## About this task
Beginning with the first line of the data below, extract each line up to and including the one containing "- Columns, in". Copy them exactly and add nothing.
───
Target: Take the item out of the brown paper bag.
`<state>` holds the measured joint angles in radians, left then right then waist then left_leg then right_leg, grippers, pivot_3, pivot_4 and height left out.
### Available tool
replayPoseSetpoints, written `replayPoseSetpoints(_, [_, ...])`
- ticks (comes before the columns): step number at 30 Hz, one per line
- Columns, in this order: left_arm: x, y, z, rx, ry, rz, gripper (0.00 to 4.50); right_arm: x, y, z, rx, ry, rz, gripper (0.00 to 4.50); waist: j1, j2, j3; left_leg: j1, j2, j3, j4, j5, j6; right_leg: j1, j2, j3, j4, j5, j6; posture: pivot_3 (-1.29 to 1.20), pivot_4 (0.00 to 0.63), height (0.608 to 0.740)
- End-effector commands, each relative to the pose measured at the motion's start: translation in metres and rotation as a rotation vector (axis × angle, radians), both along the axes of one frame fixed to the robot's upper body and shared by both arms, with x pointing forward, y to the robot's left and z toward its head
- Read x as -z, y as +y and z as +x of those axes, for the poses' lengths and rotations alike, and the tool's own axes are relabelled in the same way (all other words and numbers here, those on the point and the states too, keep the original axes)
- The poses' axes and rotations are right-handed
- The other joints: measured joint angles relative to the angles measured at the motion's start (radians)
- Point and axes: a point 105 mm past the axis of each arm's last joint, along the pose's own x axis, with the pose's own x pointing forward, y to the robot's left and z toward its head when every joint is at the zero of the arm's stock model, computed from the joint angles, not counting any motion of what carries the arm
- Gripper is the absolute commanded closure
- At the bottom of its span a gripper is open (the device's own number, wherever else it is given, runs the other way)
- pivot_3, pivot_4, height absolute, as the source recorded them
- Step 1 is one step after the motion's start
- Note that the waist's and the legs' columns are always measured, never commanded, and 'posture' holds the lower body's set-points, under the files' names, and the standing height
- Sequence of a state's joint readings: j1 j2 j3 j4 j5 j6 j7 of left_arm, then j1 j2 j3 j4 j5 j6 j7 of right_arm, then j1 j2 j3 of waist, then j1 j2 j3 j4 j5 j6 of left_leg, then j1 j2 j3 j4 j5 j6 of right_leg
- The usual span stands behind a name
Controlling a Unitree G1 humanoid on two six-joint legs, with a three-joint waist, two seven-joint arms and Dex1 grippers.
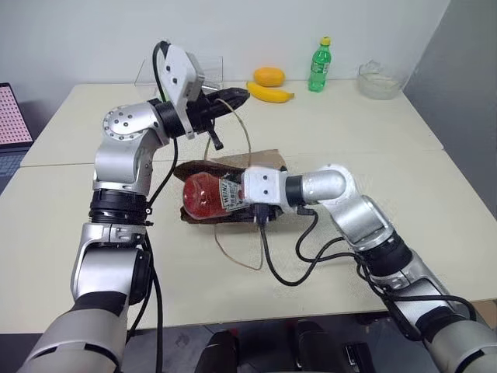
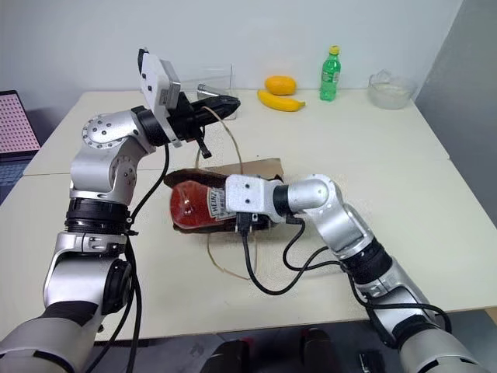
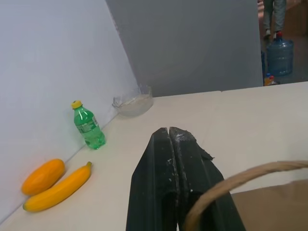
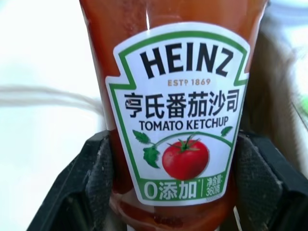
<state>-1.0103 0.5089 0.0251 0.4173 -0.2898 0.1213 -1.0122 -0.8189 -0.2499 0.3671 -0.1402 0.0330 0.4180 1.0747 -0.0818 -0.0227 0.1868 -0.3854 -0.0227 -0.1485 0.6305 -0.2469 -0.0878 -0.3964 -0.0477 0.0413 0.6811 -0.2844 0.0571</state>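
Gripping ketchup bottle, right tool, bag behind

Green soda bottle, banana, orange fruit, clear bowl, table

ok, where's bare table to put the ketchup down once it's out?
Bare table on the robot's right, between the brown paper bag and the glass bowl, and on the left near edge. Crowded: the far edge by the banana, mango and green bottle; handle loop in front of the bag.
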Motion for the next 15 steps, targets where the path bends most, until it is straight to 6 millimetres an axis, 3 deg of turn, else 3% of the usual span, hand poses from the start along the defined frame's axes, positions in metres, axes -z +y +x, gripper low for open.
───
## Result for this task
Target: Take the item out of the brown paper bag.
`<state>` holds the measured joint angles in radians, left then right then waist then left_leg then right_leg, grippers, pivot_3, pivot_4 and height left out.
### Available tool
replayPoseSetpoints, written `replayPoseSetpoints(_, [_, ...])`
- ticks (comes before the columns): step number at 30 Hz, one per line
- Columns, in this order: left_arm: x, y, z, rx, ry, rz, gripper (0.00 to 4.50); right_arm: x, y, z, rx, ry, rz, gripper (0.00 to 4.50); waist: j1, j2, j3; left_leg: j1, j2, j3, j4, j5, j6; right_leg: j1, j2, j3, j4, j5, j6; posture: pivot_3 (-1.29 to 1.20), pivot_4 (0.00 to 0.63), height (0.608 to 0.740)

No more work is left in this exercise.